You will change not just individuals but society. By becoming a master spiritual director, you will be equipped to do what has always been in your heart since the day you became aware of your vocation: to make a deep difference in history, to change this world for the better in a way hi-tech and genetical engineering can never achieve. In the confessional as a spiritual director, you can  change the world by changing the soul.

“The real crisis is in man himself. The crises which shake human societies are always, first and foremost, spiritual crises: political events and social unrest merely translate into deeds a disequilibrium whose real cause is something far more fundamental. The destiny of the world is shaped in the secret recesses of the mind, through the hidden dialectic of ideals and passions, and the new forces which make old empires crumble are the selfsame forces which each individual confronts in the depths of his own soul, making him the abettor of destruction.” (Henri Daniel-Rops, The Protestant Reformation)

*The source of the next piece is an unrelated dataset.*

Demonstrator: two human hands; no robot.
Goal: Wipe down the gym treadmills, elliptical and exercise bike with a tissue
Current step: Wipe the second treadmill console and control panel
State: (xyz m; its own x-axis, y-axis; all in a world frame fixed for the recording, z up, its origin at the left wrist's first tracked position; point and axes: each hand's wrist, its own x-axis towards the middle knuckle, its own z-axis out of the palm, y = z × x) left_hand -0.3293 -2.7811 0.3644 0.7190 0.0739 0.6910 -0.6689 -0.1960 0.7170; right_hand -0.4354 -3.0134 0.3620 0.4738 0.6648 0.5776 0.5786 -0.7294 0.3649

Andre Frossard, the French convert and intellectual once asked Pope John Paul II : “What is the greatest problem in the modern world?” The Pontiff immediately replied with one word : “Sin”-  and sin is resolved in the silence of the confessional. An old man in Rome told me one day: “Years ago politics were different in this country because each morning in that church up the road the Catholic politicans used to kneel down and  make their confession.”

At the heart of Catholicism lies the Confessional. You will build up a strong  Church by just staying in the confessional because when the priest is a true confessor and spiritual director  Catholics discover the experience of the Catholic Church as their home – the place of peace because here is the tranquillitas ordinis [ serenity of order]. If  many of those Catholics who have left the Church in recent years had found an authentic confessor, would they have left? I think not.

“How many are the souls, in distress, anxiety or loneliness, whose one need is to find a being to whom they can pour out their feelings unheard by the world? Tell them out they must; they cannot tell them out to those whom they see every hour. They want to tell them and not to tell them; and they want to tell them out, yet be as if they be not told; they wish to tell them to one who is strong enough to bear them, yet not too strong to despise them; they wish to tell them to one who can at once advise and can sympathize with them; they wish to relieve themselves of a load, to gain a solace, to receive the assurance that there is one who thinks of them, and one to whom in thought they can recur, to whom they can betake themselves, if necessary, from time to time, while they are in world” (JOHN HENRY NEWMAN, “The Present Position of Catholics,” p. 351).